_ABOUT THIS EXERCISE_
Exclude all pictures from your copy of the data below, which should otherwise match exactly.

_SUPPLIED DATA_
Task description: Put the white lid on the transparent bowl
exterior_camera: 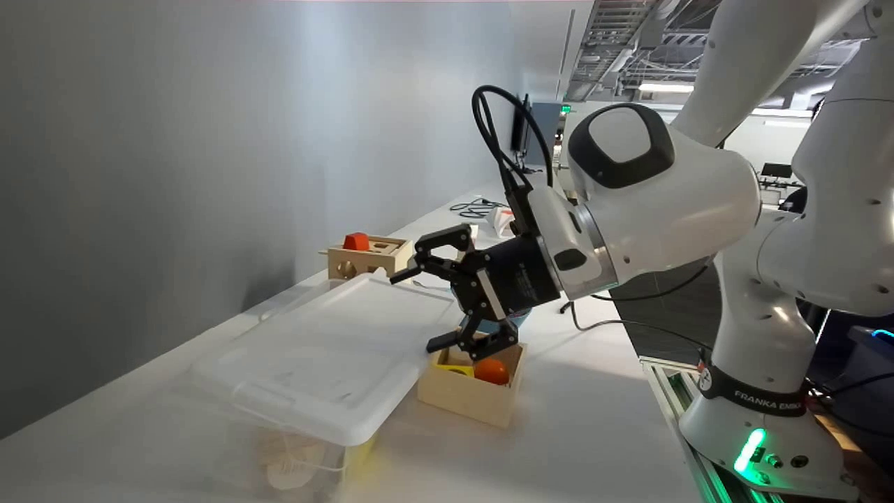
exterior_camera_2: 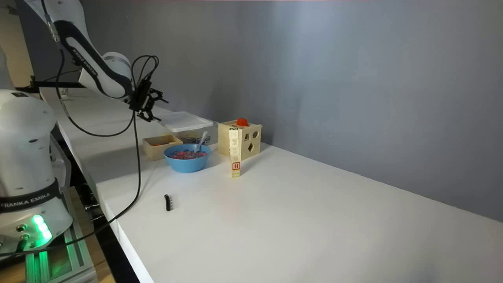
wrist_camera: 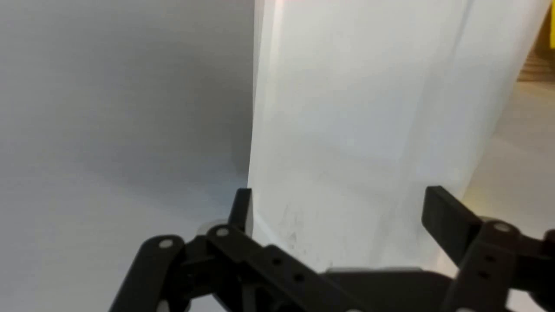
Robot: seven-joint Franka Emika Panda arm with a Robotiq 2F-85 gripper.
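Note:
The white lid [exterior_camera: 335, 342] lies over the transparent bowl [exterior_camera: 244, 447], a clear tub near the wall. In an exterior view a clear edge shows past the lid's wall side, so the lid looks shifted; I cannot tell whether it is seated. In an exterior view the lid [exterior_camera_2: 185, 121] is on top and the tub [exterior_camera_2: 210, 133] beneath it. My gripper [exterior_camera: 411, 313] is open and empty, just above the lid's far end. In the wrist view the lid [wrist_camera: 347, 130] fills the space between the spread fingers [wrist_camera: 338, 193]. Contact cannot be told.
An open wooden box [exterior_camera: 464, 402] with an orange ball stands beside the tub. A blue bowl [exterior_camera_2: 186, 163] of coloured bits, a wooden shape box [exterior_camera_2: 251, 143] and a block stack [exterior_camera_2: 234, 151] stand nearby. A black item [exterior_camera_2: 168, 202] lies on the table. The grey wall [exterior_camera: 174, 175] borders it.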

_EXPECTED OUTPUT_
Task description: Put the white lid on the transparent bowl
exterior_camera: 
exterior_camera_2: 
wrist_camera: 
Robot: seven-joint Franka Emika Panda arm with a Robotiq 2F-85 gripper.
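Note:
The white lid [exterior_camera: 335, 342] lies over the transparent bowl [exterior_camera: 244, 447], a clear tub near the wall. In an exterior view a clear edge shows past the lid's wall side, so the lid looks shifted; I cannot tell whether it is seated. In an exterior view the lid [exterior_camera_2: 185, 121] is on top and the tub [exterior_camera_2: 210, 133] beneath it. My gripper [exterior_camera: 411, 313] is open and empty, just above the lid's far end. In the wrist view the lid [wrist_camera: 347, 130] fills the space between the spread fingers [wrist_camera: 338, 193]. Contact cannot be told.
An open wooden box [exterior_camera: 464, 402] with an orange ball stands beside the tub. A blue bowl [exterior_camera_2: 186, 163] of coloured bits, a wooden shape box [exterior_camera_2: 251, 143] and a block stack [exterior_camera_2: 234, 151] stand nearby. A black item [exterior_camera_2: 168, 202] lies on the table. The grey wall [exterior_camera: 174, 175] borders it.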

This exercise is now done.